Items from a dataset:
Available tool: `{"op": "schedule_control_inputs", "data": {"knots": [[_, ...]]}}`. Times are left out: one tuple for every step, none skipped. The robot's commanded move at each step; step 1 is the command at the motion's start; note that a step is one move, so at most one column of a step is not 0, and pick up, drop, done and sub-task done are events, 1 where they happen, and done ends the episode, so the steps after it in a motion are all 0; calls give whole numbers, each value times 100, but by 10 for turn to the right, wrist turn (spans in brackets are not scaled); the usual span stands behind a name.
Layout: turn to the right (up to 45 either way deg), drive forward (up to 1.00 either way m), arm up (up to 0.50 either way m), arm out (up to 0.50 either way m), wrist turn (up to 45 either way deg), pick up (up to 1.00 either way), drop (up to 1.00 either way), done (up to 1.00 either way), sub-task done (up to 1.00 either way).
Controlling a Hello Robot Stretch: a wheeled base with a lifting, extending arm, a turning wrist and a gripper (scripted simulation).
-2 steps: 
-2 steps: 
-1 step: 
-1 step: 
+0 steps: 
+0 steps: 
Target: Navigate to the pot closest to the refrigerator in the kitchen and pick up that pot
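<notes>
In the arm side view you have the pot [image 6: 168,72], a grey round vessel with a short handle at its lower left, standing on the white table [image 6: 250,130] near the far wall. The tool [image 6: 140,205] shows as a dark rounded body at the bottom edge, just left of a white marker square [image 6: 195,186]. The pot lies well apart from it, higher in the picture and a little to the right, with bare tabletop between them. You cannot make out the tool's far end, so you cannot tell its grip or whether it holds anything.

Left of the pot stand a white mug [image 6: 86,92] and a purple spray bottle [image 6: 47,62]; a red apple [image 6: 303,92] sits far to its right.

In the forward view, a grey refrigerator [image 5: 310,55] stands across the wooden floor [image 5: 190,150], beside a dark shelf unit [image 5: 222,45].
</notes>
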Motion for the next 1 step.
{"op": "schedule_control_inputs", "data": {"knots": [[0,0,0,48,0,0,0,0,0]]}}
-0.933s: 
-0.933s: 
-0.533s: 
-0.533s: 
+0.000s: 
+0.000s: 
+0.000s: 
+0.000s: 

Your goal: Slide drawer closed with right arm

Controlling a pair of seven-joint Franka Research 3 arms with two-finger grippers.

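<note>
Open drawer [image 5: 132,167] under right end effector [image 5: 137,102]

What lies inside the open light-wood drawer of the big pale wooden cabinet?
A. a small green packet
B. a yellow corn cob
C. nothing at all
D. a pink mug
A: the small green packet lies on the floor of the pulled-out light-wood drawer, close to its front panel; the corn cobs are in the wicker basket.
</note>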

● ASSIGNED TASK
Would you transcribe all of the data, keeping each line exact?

● SOLUTION FOR THIS PROBLEM
Available tool: `{"op": "schedule_control_inputs", "data": {"knots": [[_, ...]]}}`. Times are left out: one tuple for every step, none skipped. The robot's commanded move at each step; step 1 is the command at the motion's start; note that a step is one move, so at most one column of a step is not 0, and pick up, drop, done and sub-task done are events, 1 where they happen, and done ends the episode, so the steps after it in a motion are all 0; calls give whole numbers, each value times 100, but by 10 for turn to the right, wrist turn (spans in brackets are not scaled); the usual span stands behind a name.
Layout: turn to the right (up to 45 either way deg), drive forward (up to 1.00 either way m), arm up (up to 0.50 either way m), arm out (up to 0.50 either way m), wrist turn (up to 45 either way deg), pick up (up to 1.00 either way), drop (up to 1.00 either way), done (up to 1.00 either way), sub-task done (up to 1.00 either way).
Controlling a Hello Robot Stretch: a wheeled base with a lifting, extending arm, a turning wrist and a gripper (scripted simulation).
-2 steps: 
-2 steps: 
-1 step: 
-1 step: 
+0 steps: 
+0 steps: 
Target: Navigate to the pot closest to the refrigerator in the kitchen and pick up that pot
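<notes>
In the arm side view you have the pot [image 6: 168,72], a grey round vessel with a short handle at its lower left, standing on the white table [image 6: 250,130] near the far wall. The tool [image 6: 140,205] shows as a dark rounded body at the bottom edge, just left of a white marker square [image 6: 195,186]. The pot lies well apart from it, higher in the picture and a little to the right, with bare tabletop between them. You cannot make out the tool's far end, so you cannot tell its grip or whether it holds anything.

Left of the pot stand a white mug [image 6: 86,92] and a purple spray bottle [image 6: 47,62]; a red apple [image 6: 303,92] sits far to its right.

In the forward view, a grey refrigerator [image 5: 310,55] stands across the wooden floor [image 5: 190,150], beside a dark shelf unit [image 5: 222,45].
</notes>
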Motion for the next 1 step.
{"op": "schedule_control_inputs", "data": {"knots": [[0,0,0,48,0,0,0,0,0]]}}
-0.933s: 
-0.933s: 
-0.533s: 
-0.533s: 
+0.000s: 
+0.000s: 
+0.000s: 
+0.000s: 

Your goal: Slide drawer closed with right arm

Controlling a pair of seven-joint Franka Research 3 arms with two-finger grippers.

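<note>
Open drawer [image 5: 132,167] under right end effector [image 5: 137,102]

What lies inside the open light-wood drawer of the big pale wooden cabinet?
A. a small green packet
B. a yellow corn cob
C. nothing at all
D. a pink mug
A: the small green packet lies on the floor of the pulled-out light-wood drawer, close to its front panel; the corn cobs are in the wicker basket.
</note>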

The exercise has been answered in full.